Directions for this task ::
Give the entries again, word for word.

Data extract START

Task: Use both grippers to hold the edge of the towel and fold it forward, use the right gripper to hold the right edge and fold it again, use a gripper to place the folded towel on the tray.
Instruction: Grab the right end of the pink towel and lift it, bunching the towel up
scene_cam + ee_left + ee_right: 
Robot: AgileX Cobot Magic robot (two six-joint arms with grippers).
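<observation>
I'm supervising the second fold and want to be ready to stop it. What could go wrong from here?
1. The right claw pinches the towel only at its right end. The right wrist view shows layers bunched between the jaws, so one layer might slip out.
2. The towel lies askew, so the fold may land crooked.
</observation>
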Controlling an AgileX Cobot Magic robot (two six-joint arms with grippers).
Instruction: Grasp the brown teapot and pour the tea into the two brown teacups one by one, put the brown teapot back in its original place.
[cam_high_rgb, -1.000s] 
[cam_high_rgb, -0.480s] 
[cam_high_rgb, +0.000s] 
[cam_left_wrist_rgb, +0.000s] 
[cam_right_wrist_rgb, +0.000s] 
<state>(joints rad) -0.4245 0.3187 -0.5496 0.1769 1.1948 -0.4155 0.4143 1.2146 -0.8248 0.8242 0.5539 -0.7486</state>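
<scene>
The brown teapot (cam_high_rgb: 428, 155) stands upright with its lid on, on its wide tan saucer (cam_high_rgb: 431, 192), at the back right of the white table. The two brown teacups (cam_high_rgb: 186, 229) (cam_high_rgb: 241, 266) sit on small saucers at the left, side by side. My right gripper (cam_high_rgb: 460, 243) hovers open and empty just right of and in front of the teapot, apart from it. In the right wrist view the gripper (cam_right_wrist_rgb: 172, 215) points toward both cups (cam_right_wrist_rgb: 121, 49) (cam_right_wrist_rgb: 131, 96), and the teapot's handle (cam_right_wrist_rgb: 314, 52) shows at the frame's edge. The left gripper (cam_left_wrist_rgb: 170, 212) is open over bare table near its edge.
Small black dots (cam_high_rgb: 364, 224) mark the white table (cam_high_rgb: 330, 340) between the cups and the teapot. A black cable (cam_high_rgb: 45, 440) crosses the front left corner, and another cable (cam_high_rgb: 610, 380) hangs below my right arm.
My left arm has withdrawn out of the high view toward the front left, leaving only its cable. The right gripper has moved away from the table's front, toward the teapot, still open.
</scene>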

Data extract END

Expected answer ::
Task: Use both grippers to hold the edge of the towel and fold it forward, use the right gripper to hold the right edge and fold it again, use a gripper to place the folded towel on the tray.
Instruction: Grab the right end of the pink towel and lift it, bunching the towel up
scene_cam + ee_left + ee_right: 
Robot: AgileX Cobot Magic robot (two six-joint arms with grippers).
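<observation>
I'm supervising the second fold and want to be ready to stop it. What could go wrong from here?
1. The right claw pinches the towel only at its right end. The right wrist view shows layers bunched between the jaws, so one layer might slip out.
2. The towel lies askew, so the fold may land crooked.
</observation>
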Controlling an AgileX Cobot Magic robot (two six-joint arms with grippers).
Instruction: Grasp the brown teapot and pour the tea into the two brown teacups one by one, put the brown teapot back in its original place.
[cam_high_rgb, -1.000s] 
[cam_high_rgb, -0.480s] 
[cam_high_rgb, +0.000s] 
[cam_left_wrist_rgb, +0.000s] 
[cam_right_wrist_rgb, +0.000s] 
<state>(joints rad) -0.4245 0.3187 -0.5496 0.1769 1.1948 -0.4155 0.4143 1.2146 -0.8248 0.8242 0.5539 -0.7486</state>
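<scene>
The brown teapot (cam_high_rgb: 428, 155) stands upright with its lid on, on its wide tan saucer (cam_high_rgb: 431, 192), at the back right of the white table. The two brown teacups (cam_high_rgb: 186, 229) (cam_high_rgb: 241, 266) sit on small saucers at the left, side by side. My right gripper (cam_high_rgb: 460, 243) hovers open and empty just right of and in front of the teapot, apart from it. In the right wrist view the gripper (cam_right_wrist_rgb: 172, 215) points toward both cups (cam_right_wrist_rgb: 121, 49) (cam_right_wrist_rgb: 131, 96), and the teapot's handle (cam_right_wrist_rgb: 314, 52) shows at the frame's edge. The left gripper (cam_left_wrist_rgb: 170, 212) is open over bare table near its edge.
Small black dots (cam_high_rgb: 364, 224) mark the white table (cam_high_rgb: 330, 340) between the cups and the teapot. A black cable (cam_high_rgb: 45, 440) crosses the front left corner, and another cable (cam_high_rgb: 610, 380) hangs below my right arm.
My left arm has withdrawn out of the high view toward the front left, leaving only its cable. The right gripper has moved away from the table's front, toward the teapot, still open.
</scene>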

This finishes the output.